Keep to one stretch of the data below, the lines from the one with "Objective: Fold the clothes" up to and including the one with "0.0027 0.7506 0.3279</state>", and return that stretch exactly.

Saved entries

+++

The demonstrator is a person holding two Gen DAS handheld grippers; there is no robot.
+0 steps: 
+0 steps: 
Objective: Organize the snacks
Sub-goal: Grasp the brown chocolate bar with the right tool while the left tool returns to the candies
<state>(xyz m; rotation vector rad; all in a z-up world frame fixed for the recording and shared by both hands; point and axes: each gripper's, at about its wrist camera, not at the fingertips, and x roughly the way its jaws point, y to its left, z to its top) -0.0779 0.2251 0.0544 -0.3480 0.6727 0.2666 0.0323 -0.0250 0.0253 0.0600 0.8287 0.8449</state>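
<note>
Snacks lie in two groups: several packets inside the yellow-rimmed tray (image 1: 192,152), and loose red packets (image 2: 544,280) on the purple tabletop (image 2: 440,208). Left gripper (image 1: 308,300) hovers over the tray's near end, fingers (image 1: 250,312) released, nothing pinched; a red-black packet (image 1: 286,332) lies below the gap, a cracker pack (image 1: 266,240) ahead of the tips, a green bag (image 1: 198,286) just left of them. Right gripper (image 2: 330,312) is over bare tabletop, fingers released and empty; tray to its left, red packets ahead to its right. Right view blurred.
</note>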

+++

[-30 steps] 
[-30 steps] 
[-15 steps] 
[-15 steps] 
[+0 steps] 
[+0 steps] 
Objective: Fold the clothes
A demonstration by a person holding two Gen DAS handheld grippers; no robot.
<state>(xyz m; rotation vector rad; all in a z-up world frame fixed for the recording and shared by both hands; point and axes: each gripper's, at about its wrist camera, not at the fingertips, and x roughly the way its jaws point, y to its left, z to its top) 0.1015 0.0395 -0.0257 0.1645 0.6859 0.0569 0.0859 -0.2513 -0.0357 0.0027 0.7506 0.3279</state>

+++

### Reply to the exercise
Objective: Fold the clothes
A demonstration by a person holding two Gen DAS handheld grippers; no robot.
<state>(xyz m; rotation vector rad; all in a z-up world frame fixed for the recording and shared by both hands; point and axes: each gripper's, at about its wrist camera, not at the fingertips, and x roughly the way its jaws point, y to its left, z to its top) 0.1015 0.0395 -0.0257 0.1645 0.6859 0.0569 0.0859 -0.2513 -0.0357 0.0027 0.7506 0.3279</state>

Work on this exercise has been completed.